We use them as sleepers profile pipe 2.5 by 2.5 cm. Also welded like sleepers, between profile tubes, and a half-inch pipe, which is equipped with claw fasteners. The movement and tilting of the fasteners is carried out in a free mode; the tree is clamped by hitting the clamp with a hammer, which, due to this, jams.

Protrusion of profile tubes beyond the rails is also implemented. These protrusions are equipped with adjusting bolts (M14 by 100 mm).

The profile tubes have “bridges” on top of which the flame is laid. The distance from one bridge to another is 500 mm (for short workpieces).

The pulleys with their bodies (hubs from the Moskvich car) are welded onto the tubes, and the entire structure moves along horizontal guide tubes (half-inch tubes) and is fixed with bolts.

  • The right (driven) pulley is tensioned automatically using a spring (taken from the KaSiki shock absorber).
  • The position of the left (leading) is fixed, but there is the possibility of movement when the size in the band saw changes.

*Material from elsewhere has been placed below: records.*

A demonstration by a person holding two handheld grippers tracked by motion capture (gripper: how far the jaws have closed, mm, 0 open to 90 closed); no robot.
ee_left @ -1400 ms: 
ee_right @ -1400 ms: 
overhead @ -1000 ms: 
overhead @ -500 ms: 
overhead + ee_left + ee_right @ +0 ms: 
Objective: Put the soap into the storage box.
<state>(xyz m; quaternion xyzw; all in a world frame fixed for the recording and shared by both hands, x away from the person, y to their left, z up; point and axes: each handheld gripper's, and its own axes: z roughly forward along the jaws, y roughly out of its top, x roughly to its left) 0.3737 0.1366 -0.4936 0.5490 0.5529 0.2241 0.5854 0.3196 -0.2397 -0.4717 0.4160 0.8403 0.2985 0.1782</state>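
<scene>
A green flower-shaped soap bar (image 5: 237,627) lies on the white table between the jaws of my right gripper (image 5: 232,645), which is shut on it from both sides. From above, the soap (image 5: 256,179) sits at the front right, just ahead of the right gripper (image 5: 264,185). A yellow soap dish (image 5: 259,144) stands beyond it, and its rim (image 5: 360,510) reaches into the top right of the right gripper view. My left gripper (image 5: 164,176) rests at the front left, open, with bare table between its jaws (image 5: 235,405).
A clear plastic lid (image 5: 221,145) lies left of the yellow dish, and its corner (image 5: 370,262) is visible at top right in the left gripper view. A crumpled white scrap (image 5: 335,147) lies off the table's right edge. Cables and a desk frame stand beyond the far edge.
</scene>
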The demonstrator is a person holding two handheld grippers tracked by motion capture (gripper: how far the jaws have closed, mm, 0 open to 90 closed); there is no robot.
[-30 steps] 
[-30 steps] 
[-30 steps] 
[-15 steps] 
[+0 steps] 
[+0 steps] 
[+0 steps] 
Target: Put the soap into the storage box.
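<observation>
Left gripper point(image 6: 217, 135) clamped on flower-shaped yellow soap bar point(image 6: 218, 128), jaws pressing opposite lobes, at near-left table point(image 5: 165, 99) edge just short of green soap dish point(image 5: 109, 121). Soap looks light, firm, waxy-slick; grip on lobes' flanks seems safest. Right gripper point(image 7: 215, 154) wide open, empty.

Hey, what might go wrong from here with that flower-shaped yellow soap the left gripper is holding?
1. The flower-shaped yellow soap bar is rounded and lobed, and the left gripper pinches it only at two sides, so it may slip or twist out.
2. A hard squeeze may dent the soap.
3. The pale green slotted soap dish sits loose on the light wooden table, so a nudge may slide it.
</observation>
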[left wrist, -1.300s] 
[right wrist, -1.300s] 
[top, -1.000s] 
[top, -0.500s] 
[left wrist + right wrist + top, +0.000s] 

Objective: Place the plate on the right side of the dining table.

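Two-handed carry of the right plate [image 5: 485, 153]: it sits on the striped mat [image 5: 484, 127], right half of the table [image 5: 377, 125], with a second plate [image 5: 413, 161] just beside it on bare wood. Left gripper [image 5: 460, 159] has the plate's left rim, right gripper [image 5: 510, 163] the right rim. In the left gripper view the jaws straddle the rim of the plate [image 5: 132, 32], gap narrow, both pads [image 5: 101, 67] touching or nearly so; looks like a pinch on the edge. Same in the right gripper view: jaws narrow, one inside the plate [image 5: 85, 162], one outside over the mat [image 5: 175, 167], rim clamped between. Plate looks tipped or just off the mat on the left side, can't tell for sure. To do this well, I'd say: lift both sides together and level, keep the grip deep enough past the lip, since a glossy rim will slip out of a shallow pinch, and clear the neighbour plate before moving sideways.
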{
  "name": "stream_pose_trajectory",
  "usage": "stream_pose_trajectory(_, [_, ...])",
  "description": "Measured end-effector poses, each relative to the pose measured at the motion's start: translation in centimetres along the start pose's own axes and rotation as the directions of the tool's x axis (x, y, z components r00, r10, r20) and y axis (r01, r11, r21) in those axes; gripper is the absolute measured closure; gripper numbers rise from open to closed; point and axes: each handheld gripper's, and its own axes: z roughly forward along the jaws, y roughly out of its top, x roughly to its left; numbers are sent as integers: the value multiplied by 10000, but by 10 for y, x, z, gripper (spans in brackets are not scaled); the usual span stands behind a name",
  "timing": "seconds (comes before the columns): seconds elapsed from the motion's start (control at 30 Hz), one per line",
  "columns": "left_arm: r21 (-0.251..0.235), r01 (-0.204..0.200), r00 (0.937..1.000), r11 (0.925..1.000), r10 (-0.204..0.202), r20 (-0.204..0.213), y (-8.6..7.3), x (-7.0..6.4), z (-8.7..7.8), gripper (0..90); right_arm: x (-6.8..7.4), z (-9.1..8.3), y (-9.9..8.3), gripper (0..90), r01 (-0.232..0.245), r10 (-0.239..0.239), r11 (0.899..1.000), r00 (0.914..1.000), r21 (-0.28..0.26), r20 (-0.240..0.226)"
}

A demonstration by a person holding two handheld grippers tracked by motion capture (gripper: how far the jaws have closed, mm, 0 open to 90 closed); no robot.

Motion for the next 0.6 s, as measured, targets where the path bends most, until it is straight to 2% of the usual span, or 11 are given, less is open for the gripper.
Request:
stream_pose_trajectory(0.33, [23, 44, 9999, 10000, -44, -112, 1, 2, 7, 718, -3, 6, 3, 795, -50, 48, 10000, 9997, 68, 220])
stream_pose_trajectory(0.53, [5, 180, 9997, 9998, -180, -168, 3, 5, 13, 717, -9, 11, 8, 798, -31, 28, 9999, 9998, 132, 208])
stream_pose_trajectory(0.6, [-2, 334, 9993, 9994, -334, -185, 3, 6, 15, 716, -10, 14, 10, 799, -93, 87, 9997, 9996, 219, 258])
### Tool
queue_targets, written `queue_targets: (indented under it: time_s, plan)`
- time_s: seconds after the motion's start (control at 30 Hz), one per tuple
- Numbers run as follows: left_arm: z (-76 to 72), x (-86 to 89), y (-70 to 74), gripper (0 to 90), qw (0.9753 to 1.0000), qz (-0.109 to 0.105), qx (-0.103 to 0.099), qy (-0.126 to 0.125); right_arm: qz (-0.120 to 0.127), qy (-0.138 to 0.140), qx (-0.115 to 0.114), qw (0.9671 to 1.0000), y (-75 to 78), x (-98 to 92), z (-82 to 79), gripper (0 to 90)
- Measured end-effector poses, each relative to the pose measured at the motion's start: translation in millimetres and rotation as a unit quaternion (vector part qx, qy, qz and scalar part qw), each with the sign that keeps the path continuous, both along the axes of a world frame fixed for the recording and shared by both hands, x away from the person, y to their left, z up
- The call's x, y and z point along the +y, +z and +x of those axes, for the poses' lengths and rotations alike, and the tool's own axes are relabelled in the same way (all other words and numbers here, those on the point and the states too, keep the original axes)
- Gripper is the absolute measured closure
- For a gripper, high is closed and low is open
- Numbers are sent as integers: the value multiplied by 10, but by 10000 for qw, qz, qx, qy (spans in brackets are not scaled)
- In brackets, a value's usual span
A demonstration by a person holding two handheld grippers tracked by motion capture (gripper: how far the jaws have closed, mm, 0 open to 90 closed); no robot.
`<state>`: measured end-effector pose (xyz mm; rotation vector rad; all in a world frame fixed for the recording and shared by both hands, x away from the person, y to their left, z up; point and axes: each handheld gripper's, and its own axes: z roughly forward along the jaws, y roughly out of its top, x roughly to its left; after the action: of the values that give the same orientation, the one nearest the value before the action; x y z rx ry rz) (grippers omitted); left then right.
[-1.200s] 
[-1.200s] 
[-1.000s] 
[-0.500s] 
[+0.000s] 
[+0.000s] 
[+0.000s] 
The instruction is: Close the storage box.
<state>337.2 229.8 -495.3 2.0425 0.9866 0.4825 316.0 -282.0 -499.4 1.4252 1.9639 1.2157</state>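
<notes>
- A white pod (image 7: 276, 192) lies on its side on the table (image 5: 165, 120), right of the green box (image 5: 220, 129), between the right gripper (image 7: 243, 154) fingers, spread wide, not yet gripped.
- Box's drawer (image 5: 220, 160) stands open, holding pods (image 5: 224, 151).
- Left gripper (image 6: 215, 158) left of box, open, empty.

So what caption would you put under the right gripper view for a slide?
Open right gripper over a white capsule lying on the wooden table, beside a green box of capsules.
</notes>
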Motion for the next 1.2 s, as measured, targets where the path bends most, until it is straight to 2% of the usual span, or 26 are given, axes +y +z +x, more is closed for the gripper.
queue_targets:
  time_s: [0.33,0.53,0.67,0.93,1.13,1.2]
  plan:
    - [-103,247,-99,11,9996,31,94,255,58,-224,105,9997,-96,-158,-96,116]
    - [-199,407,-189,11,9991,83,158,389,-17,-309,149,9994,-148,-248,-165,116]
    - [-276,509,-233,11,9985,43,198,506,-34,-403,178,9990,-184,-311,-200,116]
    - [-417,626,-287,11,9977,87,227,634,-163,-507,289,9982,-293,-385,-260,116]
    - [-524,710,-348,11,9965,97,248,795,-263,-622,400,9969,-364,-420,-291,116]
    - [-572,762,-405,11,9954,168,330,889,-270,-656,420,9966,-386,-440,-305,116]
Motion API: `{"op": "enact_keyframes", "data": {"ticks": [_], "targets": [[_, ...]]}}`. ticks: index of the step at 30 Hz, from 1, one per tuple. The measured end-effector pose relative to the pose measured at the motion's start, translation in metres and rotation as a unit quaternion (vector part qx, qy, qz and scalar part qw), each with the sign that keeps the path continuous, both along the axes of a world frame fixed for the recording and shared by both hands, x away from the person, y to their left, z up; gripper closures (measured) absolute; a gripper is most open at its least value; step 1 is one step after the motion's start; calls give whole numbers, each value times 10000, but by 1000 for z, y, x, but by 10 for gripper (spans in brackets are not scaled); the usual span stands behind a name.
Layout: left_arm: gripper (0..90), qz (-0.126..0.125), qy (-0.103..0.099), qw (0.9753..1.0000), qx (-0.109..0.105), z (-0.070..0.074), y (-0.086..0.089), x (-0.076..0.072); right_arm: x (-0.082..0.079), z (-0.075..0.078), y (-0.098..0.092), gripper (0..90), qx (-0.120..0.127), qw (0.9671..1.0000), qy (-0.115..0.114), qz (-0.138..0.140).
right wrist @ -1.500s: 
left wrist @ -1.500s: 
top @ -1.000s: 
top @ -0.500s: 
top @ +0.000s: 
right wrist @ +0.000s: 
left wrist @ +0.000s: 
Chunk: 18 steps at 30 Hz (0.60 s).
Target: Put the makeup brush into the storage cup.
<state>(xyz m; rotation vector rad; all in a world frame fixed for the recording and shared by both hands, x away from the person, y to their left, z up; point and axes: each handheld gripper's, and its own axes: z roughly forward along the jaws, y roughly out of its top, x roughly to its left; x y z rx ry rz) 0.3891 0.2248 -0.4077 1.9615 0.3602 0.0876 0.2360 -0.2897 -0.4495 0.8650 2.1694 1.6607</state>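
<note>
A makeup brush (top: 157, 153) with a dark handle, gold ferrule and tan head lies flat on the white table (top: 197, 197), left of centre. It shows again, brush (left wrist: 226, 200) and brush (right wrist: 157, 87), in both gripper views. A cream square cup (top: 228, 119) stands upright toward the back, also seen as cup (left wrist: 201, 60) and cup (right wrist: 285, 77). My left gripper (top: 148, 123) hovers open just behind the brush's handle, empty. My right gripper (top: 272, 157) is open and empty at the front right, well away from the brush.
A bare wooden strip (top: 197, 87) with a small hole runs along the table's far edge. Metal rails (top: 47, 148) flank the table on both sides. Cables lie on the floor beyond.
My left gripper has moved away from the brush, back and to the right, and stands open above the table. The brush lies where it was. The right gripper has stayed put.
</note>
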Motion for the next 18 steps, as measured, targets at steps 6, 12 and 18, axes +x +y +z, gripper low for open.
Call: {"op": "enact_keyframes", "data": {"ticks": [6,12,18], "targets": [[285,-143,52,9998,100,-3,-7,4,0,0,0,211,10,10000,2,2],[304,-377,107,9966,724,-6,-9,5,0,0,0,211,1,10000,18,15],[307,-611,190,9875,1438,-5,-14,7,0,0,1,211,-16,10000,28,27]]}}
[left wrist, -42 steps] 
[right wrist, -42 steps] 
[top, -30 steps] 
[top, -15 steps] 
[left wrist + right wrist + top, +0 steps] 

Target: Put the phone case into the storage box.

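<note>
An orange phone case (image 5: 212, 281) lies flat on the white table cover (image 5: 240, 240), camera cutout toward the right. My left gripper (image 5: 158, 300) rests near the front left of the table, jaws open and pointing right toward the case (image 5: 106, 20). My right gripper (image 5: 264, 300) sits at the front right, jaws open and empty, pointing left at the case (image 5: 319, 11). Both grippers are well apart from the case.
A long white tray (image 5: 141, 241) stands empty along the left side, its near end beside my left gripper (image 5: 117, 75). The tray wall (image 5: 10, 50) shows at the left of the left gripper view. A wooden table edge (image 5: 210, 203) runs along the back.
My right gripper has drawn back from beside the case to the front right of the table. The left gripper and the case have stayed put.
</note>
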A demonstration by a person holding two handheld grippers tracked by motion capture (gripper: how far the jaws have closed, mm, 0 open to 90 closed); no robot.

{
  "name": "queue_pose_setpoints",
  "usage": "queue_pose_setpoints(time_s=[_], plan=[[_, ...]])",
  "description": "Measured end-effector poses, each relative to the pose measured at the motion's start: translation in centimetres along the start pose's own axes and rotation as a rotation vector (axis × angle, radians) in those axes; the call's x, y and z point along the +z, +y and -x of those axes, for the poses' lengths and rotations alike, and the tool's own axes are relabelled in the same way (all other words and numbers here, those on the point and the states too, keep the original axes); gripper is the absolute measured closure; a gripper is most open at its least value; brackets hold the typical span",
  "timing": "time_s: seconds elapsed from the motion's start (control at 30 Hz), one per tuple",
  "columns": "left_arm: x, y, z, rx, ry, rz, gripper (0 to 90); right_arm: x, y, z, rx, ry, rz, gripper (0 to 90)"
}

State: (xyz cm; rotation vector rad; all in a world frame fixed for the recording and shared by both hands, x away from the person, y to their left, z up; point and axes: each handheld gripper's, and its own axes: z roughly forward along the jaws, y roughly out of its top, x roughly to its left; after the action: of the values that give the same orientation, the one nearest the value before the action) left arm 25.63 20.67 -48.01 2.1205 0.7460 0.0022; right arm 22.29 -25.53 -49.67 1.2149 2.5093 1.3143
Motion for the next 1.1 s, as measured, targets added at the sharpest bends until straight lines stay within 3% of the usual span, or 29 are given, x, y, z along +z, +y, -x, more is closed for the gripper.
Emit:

A do-it-yourself band sawmill cannot be made without rollers. When developing rollers, it is worth remembering that they must be hardened. The entire sawmill can be done in a garage; the only problem may be with the turning work.

Based on considerations of simplicity, we perform a “roller assembly” using a set of bearings, a pair of identical ones and a slightly larger one at the back.

The “Rollers” are installed on a machined shaft so that it is possible to install washers between the bearings (if the width of the saw changes). The shaft is installed in the same pair of pipes described earlier; the shaft and half-inch are welded so that the axes are offset (shown in blue).

The entire structure is attached on top of the guide tubes in such a way that the unit can be adjusted vertically and moved from side to side with the possibility of fixing (to adjust the opening in accordance with the diameter of the log). We attach a dropper for coolant to the roller, which is installed where the driven pulley is. To make the frame, a channel (100) is used, the height of which is 150 cm. The frame is strengthened using gussets. The frame may “play” a little, it’s not scary. Backlash is present even in factory-made sawmills.

The “Cutting block” is moved over the channels using pin screws. To ensure that the installation of the “cutting block” is rigid, we use bolts with locknuts. Details of the lifting mechanism in the images.